#### Assignment:
How many lines in the records below include "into"? Answer with the number only.

#### Exercise materials:
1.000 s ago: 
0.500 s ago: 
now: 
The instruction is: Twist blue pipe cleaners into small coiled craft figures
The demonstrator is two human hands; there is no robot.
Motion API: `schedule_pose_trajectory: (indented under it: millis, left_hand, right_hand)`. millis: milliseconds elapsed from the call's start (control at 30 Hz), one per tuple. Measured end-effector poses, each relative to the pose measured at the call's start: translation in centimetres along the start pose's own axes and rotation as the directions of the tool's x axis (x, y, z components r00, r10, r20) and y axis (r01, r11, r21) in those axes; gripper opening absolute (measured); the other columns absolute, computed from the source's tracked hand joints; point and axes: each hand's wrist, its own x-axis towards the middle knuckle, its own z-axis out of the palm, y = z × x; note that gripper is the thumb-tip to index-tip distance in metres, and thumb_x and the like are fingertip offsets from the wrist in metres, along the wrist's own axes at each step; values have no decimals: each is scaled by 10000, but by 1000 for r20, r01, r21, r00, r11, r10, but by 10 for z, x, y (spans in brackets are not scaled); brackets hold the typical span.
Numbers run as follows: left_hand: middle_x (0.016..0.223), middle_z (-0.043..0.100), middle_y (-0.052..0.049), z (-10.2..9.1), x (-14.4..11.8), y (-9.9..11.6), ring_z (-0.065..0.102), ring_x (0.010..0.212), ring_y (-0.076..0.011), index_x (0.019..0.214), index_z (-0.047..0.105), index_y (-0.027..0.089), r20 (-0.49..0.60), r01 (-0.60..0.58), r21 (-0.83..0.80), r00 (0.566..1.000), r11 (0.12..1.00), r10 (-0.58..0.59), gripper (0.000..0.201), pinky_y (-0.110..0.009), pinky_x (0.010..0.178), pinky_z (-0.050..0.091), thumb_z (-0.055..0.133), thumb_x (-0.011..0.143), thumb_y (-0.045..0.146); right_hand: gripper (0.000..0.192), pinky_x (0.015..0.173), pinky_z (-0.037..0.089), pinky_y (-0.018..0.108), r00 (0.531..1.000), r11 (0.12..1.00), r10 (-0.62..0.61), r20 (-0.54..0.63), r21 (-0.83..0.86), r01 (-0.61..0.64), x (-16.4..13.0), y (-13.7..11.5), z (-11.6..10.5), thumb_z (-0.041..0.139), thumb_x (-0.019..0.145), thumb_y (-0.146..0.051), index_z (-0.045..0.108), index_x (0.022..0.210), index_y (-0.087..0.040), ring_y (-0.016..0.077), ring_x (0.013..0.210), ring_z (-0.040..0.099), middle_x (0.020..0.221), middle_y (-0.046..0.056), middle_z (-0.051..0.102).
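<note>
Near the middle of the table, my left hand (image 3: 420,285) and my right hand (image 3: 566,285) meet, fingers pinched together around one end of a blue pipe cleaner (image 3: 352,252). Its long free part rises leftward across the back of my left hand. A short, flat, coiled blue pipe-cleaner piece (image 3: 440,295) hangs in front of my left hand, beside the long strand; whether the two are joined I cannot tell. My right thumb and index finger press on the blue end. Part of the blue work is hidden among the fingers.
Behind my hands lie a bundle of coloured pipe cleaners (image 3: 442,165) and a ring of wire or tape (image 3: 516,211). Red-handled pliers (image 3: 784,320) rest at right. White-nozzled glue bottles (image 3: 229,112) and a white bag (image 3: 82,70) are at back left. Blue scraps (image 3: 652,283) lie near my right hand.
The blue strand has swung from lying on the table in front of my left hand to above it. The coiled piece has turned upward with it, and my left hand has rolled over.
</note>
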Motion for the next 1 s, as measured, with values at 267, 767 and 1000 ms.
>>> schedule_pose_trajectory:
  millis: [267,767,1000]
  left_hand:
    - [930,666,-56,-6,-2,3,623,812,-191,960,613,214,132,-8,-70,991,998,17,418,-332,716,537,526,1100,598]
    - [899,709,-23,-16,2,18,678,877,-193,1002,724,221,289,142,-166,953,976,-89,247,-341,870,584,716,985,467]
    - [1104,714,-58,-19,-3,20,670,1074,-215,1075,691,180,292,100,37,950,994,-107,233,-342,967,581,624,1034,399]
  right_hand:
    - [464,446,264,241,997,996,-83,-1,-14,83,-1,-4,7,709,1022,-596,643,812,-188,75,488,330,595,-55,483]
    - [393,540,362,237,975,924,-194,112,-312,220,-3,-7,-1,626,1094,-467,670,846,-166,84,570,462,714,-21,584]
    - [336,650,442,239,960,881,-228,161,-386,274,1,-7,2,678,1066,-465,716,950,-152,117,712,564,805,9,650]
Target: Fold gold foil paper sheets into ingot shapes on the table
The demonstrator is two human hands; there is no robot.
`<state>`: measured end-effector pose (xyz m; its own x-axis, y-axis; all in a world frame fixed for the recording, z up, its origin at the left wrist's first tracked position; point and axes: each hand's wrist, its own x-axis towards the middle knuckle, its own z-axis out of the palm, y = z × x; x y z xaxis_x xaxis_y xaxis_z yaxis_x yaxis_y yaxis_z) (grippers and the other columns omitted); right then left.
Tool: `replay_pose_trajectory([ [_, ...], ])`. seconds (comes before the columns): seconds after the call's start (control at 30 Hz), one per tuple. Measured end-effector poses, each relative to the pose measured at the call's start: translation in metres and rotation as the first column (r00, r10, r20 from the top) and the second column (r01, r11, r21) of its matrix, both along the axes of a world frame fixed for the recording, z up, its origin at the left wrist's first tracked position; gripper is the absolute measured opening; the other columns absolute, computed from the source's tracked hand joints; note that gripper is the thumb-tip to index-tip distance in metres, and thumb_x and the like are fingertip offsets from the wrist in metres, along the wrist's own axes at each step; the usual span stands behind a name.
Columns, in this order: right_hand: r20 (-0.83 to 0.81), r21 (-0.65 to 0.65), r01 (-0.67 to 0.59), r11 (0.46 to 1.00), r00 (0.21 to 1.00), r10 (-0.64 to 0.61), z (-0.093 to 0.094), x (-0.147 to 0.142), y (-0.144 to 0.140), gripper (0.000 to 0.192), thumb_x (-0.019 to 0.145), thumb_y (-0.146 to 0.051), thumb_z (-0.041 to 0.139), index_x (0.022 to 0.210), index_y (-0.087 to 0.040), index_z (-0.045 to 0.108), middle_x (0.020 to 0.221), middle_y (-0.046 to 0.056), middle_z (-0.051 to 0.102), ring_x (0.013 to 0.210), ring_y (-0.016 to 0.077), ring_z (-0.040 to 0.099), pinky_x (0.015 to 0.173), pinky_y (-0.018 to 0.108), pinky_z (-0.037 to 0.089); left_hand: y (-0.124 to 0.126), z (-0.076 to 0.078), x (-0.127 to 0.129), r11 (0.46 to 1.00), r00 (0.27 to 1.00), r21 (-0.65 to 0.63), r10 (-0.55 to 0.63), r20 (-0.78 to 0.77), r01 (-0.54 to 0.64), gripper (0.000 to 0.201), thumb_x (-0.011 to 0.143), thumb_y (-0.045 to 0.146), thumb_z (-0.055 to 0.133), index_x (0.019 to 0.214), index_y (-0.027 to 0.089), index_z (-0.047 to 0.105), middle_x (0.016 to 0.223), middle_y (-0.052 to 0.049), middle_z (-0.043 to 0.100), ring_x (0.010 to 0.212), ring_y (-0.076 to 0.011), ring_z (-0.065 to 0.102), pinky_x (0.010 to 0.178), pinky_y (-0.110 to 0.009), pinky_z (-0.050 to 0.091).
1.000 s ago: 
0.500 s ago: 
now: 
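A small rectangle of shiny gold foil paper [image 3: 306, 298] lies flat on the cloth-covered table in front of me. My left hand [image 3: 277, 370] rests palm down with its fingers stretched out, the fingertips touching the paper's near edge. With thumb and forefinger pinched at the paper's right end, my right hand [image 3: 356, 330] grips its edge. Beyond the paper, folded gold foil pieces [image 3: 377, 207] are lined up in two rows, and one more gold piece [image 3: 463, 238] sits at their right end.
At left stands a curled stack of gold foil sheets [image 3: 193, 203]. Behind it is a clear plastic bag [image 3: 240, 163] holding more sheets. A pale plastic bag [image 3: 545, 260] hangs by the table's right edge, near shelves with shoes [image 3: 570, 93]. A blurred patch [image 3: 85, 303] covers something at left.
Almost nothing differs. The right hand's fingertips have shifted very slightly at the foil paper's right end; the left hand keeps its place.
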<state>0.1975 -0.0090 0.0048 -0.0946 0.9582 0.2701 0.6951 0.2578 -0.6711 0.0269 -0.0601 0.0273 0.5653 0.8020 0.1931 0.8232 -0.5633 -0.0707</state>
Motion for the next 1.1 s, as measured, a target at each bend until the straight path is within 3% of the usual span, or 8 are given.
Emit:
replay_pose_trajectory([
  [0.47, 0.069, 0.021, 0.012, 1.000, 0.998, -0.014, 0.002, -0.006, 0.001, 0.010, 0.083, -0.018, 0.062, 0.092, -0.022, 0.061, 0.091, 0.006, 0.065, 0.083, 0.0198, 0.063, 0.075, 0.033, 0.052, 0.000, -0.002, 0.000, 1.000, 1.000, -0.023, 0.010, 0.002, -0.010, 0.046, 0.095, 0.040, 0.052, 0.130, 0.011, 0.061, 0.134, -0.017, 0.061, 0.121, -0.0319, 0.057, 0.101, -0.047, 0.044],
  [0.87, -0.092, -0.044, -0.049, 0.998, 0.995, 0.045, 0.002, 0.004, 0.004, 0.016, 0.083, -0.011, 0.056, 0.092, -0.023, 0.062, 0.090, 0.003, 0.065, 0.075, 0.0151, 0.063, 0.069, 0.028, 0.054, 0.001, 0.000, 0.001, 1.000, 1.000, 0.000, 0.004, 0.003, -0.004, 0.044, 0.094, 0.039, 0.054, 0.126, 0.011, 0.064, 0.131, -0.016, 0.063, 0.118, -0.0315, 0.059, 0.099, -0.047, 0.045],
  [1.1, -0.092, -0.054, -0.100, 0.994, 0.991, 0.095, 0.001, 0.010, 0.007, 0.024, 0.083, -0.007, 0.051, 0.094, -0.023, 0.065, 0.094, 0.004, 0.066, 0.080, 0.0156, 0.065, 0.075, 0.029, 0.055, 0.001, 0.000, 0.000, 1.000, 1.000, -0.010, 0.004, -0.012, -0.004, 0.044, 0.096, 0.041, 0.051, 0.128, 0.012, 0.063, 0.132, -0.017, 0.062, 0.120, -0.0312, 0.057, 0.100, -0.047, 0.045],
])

#### Written solution:
2